Let's say I have a site that sells credits to let you use its services. A clientside payment script (Stripe, PayPal) returns order data as a response. After that, server side payment method MakePayment() is called. It does the following:
It seems to me that a user could hack my client side scripts to fire multiple times in a row, and my server would create multiple CreditPurchase entities, all of which go to the user. Whichever method execution runs last, that's the CreditPurchase that gets put on the OrderLog entity. But the user still gets all those CreditPurchases.

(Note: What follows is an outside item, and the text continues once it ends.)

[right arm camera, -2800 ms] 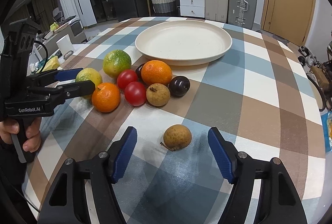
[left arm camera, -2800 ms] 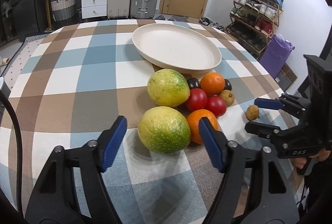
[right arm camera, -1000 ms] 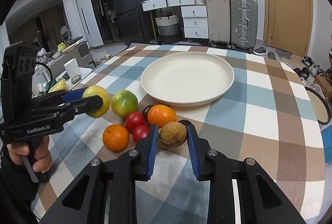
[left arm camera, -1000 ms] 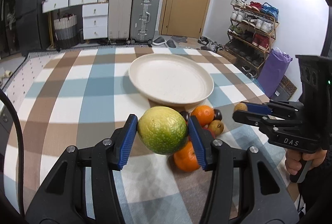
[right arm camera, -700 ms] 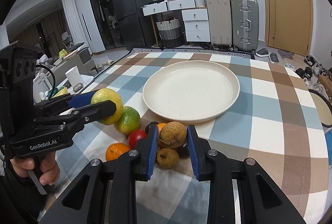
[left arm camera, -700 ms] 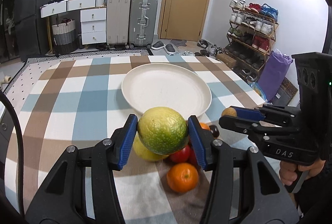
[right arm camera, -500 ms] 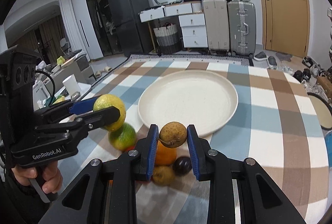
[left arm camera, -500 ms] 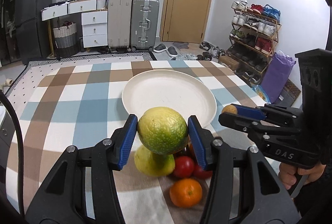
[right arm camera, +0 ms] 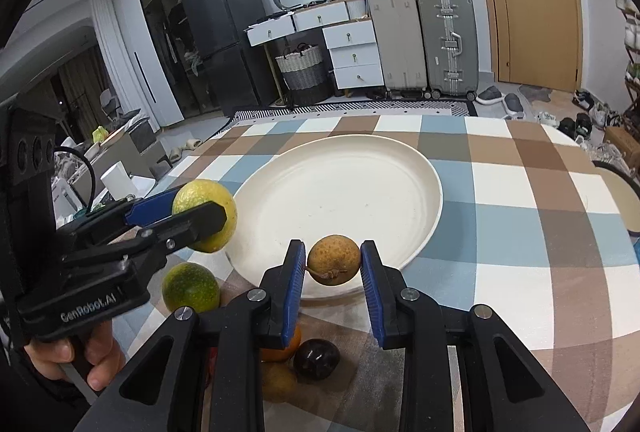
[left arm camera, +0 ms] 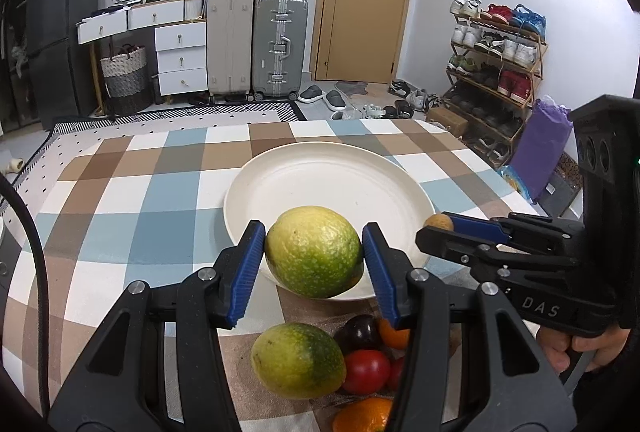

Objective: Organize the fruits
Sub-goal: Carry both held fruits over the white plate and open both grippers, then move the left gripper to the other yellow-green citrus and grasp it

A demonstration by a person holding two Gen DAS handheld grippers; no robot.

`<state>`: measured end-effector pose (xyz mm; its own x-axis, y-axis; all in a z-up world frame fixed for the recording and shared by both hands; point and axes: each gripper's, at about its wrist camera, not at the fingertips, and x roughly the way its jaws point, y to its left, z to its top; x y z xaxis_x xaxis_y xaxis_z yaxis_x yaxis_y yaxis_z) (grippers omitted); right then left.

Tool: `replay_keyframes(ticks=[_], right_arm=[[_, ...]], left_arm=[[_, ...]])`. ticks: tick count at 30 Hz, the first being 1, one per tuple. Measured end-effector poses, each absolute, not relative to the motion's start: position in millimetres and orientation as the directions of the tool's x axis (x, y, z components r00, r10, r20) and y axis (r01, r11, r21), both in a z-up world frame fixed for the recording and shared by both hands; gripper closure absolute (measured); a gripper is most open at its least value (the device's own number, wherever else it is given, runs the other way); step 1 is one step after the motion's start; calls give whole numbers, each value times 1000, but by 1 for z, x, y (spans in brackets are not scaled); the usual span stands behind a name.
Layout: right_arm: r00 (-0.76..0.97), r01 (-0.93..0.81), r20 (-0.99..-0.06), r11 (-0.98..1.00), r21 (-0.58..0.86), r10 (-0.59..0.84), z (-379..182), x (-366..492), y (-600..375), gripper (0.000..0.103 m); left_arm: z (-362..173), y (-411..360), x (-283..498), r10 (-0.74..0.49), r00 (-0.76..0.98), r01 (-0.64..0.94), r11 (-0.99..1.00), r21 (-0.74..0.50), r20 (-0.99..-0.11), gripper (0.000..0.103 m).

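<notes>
My left gripper is shut on a large yellow-green citrus fruit and holds it above the near rim of the empty cream plate. My right gripper is shut on a small brown round fruit, also over the plate's near rim. In the right wrist view the left gripper holds its citrus left of the plate. On the checked cloth below lie a second green citrus, tomatoes, a dark plum and oranges.
The checked tablecloth covers a round table. Suitcases, white drawers, a door and a shoe rack stand beyond it. A white cup and clutter sit off the table's left side.
Both grippers shut on their fruits, lifted them off the table and carried them forward over the plate's near rim. The other fruits stayed on the cloth.
</notes>
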<state>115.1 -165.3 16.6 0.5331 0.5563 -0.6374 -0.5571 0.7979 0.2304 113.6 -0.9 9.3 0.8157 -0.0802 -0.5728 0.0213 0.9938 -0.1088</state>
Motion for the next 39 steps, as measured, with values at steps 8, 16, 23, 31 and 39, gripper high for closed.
replay_keyframes(ticks=[8, 16, 23, 31, 39], right_arm=[[521, -545, -670, 810, 217, 530, 8, 124, -156, 74], [557, -523, -637, 821, 229, 533, 14, 120, -170, 57], [567, -526, -635, 824, 211, 525, 15, 114, -174, 53], [572, -530, -628, 822, 207, 527, 17, 105, -182, 16], [576, -532, -626, 823, 201, 525, 20, 97, -187, 2]], left_arm=[[0, 1, 130, -108, 796, 27, 989, -143, -595, 55], [-2, 0, 133, -105, 796, 16, 988, -153, -596, 55], [8, 3, 121, -97, 815, 14, 989, -148, -571, 20], [10, 16, 95, -55, 818, -33, 989, -142, -572, 7], [12, 23, 64, -42, 830, -36, 991, -129, -556, 1]])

I suppose I could, on retrieval of the OrderLog, check if the OrderLog already has a CreditPurchase set to it. This would mean the purchased product was already given to this user, for that particular order. But the problem is that if the user hacks the client side script to run multiple times at once, then MakePayment() will execute multiple times in parallel. Multiple times it will pass the check for whether CreditPurchase isn't yet on the OrderLog.
The user would still get multiple CreditPurchases.
So how, exactly, does one make a method like this idempotent?
A lock will lock it for every user. But I only want a single user to be able to call a WebAPI method once at a time.
Is there no server side configuration available for this?
If you look at how the big boys, such as Stripe, do it... it's through letting the client generate an idempotency key.
There are 2 problems with this approach:
If the serverside 'idempotent' method is called many times in rapid succession, multiple instances of it might execute up until the moment where the idempotency key is stored in a cache, based upon which it checks whether to execute or return the previous response. So it's not really idempotent.
If the client gets to choose its own idempotency key, a malicious hacker can simply generate multiple different idempotency keys, to be used with requests that operate on the same payment.
Thinking about it and frantically Googling it, it almost seems like idempotency is an unsolved (and unsolveable?) problem.
Your use case needs a slightly different processing flow than you describe. This is based on the Stripe documentation, but any payment provider should be able to do this:
If the user resubmits the payment redirect, they aren't inserting anything into the order queue, and you can see by referencing the completed order identifiers that they are doing it.